To get the lowdown on the opposition to the application of sewage sludge on agricultural land I talked with Chrys Ostrander who along with other residents of Mill Canyon, just north of Davenport, Washington, successfully stopped application of sewage sludge in fields above the canyon which is also home to Tolstoy Farm, an organic grower. Their battle was with Fire Mountain Farms of Onalaska, WA, a company with a checkered reputation that offers to apply sewage sludge on farms at no cost to the farmer (the company is paid by sewage treatment plants to take the sludge away). Despite the folksy name, Fire Mountain is rich, powerful and has very good lawyers. Several years ago neighbors of Fire Mountain’s sludge processing facility experienced an epidemic of miscarriages in their livestock. Fire Mountain was found to be illegally mixing industrial waste with sewage sludge and was shut down for a time by the Department of Ecology. A new battle is coming in Yelm with Fire Mountain waste products, mostly class B sludge, near the Nisqually River. (See http://preservethecommons.org/biosolids-near-yelm.html) Chrys considers sewage sludge to be like nuclear waste. There is no safe amount for farmland or the ecosystem.

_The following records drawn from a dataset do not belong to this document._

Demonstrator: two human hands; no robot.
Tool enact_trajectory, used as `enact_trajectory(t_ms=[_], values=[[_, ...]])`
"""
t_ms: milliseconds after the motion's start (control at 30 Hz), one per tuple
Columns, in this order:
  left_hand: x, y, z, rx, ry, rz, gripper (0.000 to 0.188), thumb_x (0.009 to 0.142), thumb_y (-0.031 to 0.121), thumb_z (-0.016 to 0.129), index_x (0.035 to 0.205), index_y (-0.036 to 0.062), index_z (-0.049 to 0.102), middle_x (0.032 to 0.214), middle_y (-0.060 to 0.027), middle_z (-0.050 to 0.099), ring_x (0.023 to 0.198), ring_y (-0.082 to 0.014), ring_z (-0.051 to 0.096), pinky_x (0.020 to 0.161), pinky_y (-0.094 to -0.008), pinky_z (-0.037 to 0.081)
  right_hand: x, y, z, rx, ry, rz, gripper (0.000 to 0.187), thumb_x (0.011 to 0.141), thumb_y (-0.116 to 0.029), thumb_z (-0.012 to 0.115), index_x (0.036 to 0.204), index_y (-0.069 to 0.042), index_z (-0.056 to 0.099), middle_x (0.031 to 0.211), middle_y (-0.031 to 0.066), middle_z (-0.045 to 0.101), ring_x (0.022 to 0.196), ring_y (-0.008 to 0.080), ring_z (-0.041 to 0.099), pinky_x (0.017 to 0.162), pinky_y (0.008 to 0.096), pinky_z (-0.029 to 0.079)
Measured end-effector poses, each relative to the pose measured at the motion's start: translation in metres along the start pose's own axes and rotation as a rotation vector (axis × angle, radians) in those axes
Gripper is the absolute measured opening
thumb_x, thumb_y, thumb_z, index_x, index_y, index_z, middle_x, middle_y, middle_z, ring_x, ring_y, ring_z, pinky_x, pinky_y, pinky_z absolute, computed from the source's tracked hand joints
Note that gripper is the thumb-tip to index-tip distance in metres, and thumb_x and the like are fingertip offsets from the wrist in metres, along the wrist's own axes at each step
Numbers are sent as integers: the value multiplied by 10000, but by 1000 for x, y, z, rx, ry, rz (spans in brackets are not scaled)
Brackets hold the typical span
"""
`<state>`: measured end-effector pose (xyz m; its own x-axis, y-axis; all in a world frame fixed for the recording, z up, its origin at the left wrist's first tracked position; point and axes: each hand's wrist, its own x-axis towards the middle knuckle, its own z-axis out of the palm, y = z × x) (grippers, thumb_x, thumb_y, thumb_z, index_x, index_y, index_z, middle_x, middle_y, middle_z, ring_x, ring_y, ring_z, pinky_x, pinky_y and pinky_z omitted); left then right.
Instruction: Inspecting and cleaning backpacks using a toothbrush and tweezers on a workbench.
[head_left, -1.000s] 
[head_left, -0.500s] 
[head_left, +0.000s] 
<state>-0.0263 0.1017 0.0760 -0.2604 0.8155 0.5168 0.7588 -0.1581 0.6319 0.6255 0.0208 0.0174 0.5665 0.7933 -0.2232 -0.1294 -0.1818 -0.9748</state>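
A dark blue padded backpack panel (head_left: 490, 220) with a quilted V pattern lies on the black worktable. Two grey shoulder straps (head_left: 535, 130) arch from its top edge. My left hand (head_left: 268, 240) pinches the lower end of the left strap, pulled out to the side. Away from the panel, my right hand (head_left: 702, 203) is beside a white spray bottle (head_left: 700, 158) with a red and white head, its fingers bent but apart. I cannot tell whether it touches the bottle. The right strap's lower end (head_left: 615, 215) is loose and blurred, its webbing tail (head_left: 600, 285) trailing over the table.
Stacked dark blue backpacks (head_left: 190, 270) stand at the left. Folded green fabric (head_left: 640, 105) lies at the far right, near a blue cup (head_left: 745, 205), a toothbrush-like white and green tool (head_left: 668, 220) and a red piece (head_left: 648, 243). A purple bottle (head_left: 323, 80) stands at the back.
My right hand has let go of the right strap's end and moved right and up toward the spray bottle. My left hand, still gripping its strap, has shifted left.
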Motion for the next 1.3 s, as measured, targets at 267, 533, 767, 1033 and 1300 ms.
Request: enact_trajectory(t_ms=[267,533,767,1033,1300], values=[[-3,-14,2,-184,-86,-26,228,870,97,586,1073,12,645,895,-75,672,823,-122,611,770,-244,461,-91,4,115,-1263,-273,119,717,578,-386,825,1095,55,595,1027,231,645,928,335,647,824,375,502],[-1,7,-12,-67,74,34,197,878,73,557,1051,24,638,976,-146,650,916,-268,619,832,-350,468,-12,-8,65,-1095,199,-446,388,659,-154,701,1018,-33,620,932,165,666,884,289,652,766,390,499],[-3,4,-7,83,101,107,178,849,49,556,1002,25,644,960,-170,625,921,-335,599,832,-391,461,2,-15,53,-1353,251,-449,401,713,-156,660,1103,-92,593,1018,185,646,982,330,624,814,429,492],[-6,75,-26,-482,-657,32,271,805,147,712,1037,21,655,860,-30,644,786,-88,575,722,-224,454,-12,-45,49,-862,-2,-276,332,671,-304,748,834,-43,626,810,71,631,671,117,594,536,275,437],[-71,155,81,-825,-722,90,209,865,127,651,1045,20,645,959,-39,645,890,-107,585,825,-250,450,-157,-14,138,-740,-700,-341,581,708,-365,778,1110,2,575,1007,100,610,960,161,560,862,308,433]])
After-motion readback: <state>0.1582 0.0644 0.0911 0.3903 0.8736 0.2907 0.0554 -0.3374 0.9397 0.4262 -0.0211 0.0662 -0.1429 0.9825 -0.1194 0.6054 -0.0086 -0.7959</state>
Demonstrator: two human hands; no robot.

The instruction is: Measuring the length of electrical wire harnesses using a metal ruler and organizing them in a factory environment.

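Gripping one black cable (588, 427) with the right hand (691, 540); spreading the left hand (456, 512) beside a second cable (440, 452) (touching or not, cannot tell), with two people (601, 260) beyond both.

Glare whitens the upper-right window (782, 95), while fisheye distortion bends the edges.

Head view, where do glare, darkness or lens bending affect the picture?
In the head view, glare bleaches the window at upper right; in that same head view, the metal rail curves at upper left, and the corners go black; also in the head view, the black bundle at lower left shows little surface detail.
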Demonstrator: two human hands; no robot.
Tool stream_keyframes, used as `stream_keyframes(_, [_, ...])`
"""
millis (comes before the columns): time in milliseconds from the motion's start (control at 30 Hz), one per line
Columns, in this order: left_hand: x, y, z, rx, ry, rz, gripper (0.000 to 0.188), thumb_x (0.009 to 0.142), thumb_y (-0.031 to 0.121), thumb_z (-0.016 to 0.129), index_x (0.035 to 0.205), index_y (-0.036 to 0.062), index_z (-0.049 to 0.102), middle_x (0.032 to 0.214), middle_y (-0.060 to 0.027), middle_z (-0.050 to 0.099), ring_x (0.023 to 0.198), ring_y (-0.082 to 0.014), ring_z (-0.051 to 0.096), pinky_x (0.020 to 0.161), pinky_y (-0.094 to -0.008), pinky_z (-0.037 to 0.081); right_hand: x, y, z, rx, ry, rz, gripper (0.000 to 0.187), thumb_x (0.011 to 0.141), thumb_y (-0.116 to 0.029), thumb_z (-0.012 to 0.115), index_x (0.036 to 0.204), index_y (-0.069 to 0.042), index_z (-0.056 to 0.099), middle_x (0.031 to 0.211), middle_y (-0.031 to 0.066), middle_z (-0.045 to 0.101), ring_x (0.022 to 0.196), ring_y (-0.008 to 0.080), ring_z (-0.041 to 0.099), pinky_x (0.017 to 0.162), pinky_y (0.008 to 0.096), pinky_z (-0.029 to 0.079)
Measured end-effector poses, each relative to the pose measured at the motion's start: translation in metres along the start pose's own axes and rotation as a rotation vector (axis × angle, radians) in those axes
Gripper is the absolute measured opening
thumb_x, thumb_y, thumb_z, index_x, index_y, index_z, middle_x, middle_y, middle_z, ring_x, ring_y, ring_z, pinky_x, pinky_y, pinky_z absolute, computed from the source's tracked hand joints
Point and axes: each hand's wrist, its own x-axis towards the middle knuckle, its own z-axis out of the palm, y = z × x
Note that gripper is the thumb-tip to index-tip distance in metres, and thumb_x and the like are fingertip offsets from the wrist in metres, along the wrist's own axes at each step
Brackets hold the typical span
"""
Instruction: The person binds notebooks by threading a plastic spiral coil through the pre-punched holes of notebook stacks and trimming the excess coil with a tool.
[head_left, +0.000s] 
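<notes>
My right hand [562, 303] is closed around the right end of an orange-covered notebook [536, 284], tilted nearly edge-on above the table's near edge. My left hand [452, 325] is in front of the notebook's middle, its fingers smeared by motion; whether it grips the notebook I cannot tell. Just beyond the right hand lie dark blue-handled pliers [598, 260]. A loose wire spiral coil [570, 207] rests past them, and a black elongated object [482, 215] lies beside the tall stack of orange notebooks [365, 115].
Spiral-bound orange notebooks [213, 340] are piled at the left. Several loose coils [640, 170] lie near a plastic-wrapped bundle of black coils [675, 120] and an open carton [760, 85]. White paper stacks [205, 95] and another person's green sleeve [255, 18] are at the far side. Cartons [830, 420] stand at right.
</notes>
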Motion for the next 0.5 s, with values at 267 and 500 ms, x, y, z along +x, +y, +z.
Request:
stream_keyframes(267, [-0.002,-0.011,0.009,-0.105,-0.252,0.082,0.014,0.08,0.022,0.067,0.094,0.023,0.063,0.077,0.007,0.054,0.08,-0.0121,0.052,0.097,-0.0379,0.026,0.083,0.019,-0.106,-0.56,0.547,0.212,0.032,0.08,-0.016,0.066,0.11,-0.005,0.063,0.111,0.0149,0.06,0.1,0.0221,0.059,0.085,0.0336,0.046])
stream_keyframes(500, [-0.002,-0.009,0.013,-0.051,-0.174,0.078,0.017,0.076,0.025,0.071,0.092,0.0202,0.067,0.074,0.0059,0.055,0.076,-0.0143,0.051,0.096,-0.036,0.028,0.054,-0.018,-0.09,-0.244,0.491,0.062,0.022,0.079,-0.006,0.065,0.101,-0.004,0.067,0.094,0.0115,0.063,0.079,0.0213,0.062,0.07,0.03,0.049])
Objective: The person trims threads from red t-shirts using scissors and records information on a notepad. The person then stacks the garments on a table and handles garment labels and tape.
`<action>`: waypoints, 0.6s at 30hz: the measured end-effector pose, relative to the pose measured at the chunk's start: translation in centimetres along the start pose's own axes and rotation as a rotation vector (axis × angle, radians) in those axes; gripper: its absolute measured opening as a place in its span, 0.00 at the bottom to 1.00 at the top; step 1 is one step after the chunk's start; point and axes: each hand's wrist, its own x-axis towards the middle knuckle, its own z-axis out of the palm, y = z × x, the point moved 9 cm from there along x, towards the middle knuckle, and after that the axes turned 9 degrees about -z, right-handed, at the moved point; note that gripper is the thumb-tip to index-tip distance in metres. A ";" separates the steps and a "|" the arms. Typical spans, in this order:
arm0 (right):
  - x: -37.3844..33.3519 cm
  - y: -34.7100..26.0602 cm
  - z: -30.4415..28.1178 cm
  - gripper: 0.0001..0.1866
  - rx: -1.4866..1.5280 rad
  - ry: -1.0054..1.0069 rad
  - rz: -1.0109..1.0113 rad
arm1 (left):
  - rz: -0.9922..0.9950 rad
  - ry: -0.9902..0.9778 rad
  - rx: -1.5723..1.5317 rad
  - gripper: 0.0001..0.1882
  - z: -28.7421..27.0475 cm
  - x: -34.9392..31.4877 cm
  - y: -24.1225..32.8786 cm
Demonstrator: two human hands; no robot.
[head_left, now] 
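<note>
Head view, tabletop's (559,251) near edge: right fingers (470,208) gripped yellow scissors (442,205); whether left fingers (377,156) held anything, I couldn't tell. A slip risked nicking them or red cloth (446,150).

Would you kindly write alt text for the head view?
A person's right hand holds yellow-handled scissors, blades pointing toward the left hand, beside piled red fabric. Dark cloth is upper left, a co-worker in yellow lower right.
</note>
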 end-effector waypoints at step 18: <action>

In the opposite corner is Chris Eckhart whose family farms 1500 acres near Deer Park. They have had biosolids applied to their property. Recently they have used sludge from the City of Spokane that scans for 250 chemicals. Chris visited their plant and is glad that now his organic matter in the soil is now up to 3%, a worthwhile number. They also tried solids from the Deer Park wastewater plant. That did not turn out so well and was the last from that source.
Part of the problems with sludge are POPs and I don’t mean soda pops – though I don’t think much of those either. POPs are “persistent organic pollutants”. Basically these are things that bioconcentrate in living organisms. One of the best key tests is on phylum Annelida, earthworms. Sewage sludge can be bad for earthworms. An article about land treated with sewage sludge in the journal Environmental Science and Technology, issue 42, states “The anthropogenic (involving the impact of humans on nature) waste indicators, AWIs, detected in earthworm tissue from the three field sites included pharmaceuticals, synthetic fragrances, detergent metabolites, polycyclic aromatic hydrocarbons (PAHs), biogenic sterols, disinfectants, and pesticides, reflecting a wide range of physicochemical properties.”
So let’s break that down a little. Pharmaceuticals can include Warfarin, a blood thinner, Testosterone, a hormone, opiates, steroids and antibacterials. These in turn have caused antibiotic-resistant bacteria to develop in sludge-treated ground, half of which are resistant to more than one antibacterial drug. Detergent metabolites include Triclosan and Triclocarbon found in those antibacterial sprays and wipes that have become so widely advertised. They keep on killing long after leaving your kitchen. PAHs, chemicals from petroleum and coal, have been linked to skin, lung, bladder, liver, and stomach cancers in well-established animal model studies. Biogenic sterols are a reliable marker of human sewage contamination. Disinfectants and pesticides are designed to kill and will ultimately kill these earthworms. But they will still not leave the soil where they will concentrate in organisms including food plants or water again.
There are enough studies about people downwind or downstream from sewage sludge having a long list of health issues to put wind and water at the top of the list of things to consider if sewage sludge is coming to a neighborhood near you. Are biosolids totally bad? Ask the worms.